Sequencing of Therapy for Rheumatoid Arthritis - Episode 10
Risk Factors and Clinical Burden for RA
Stanley B. Cohen, MD: What we talked about are the various factors such as seropositivity or elevated acute phase reactors, which predict the course for rheumatoid arthritis. We know that if a patient already has x-ray changes, they’re more likely to have future x-ray changes. So, those are risk factors that usually predict outcomes for rheumatoid arthritis, other than being a family member—a sibling, a brother or sister—of someone with rheumatoid arthritis, where your risk is modestly increased; the risk is doubled. If the normal risk of having rheumatoid arthritis is 1 in 1000, per se, then having family members doubles that risk to 2 in 1000. So, the risk is still very low.
In the old days, 30 or 40 years ago, rheumatoid arthritis was diagnosed by primary care physicians and managed by primary care physicians. It’s now far too complicated, and these patients are generally under the care of a rheumatologist, unless they’re in an area of the country that’s underserved. Many of our rural areas in this country—places like Wyoming, North Dakota, and so forth—have very few rheumatologists, and the PCP will have to manage the patient the best they can. But our therapies and our approach are to be aggressive early on, to use combination therapies and potentially biologic therapies. These areas are really out of the realm of the PCP at this point—most PCPs, unless they have a special interest in our diseases. So, for rheumatoid arthritis, if you have that disease, you should be under the care of a rheumatologist who works together with the PCP on the management of the patient.

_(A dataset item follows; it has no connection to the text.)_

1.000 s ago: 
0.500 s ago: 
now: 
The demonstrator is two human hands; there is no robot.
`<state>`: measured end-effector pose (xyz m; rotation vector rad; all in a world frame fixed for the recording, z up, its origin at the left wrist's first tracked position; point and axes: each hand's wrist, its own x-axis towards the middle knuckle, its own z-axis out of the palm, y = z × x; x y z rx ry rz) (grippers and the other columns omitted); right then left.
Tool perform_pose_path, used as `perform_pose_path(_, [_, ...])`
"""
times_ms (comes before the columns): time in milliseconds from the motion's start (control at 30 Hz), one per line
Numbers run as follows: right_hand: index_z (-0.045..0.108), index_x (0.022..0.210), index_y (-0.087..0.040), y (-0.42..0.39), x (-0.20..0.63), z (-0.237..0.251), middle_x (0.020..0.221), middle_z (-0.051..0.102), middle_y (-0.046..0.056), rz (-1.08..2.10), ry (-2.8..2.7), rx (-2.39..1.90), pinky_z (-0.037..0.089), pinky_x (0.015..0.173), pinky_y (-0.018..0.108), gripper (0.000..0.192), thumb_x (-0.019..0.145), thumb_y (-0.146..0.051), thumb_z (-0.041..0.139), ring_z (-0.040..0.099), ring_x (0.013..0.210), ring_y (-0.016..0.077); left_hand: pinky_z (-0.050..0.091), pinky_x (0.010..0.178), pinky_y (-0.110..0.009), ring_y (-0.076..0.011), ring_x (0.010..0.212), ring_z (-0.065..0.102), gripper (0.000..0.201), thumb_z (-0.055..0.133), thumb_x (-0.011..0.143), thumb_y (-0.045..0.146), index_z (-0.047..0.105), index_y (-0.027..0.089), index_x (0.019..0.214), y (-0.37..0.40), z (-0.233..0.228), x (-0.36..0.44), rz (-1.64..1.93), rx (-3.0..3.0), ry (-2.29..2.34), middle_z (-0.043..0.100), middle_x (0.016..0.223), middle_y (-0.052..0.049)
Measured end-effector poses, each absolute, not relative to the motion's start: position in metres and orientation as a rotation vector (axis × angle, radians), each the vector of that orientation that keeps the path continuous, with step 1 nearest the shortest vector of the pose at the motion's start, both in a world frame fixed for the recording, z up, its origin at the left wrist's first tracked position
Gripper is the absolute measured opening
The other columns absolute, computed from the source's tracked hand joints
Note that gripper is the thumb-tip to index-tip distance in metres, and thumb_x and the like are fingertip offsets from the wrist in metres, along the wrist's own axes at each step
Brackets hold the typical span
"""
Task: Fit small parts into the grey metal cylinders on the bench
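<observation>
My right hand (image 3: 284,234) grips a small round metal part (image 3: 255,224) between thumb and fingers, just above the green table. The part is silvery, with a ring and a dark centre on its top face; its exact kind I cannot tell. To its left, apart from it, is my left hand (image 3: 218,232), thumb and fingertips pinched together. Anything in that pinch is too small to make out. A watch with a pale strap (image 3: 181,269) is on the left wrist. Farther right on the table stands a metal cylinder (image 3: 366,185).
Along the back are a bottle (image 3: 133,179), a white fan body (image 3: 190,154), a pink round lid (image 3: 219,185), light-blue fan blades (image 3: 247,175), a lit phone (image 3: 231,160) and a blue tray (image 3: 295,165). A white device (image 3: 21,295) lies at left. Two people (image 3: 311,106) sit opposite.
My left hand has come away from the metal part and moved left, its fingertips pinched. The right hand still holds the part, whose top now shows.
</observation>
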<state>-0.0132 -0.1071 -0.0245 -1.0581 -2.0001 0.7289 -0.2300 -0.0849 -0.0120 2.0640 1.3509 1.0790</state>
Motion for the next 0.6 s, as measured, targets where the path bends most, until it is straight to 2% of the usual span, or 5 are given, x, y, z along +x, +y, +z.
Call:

Rheumatoid arthritis, we believe, affects about 2 million to 3 million people in North America. It’s about 1% of the population that we have. It is a disease that has significant burden from a socioeconomic status standpoint, but it has improved tremendously however, with our therapies and our aggressive approach. But many of these patients are unable to work, are unable to function in their daily activities, or have limitations. Our therapies to manage the disease are extremely expensive—the biologic therapies. On the other hand, they’re incredibly effective, and it’s much more fun to be a rheumatologist now than it used to be.
We basically shifted the cost from hospitalizations, which were the primary drivers of cost in the 70s and 80s and 90s, to the therapies now. Patients with rheumatoid arthritis are having much less joint surgery—total hip replacements, total knee replacements, hand surgery—but still, the cost is up, and the burden on the patient, just from an inability to be a wage-gainer, is because of the persistent active inflammation that they might have.
There is no question that we have limitations due to cost as far as managing our patients. Unfortunately, in this day and age, the decisions we make are often resisted by insurance companies who are unwilling to pay for our expensive drugs, or have what we call step edits, where we have to go through what they feel is appropriate for the patient or how we treat them. We have a number of patients who are underinsured and cannot afford the copay that they’re required to pay for their therapies or their visits. And so, there’s no question that cost does play a role.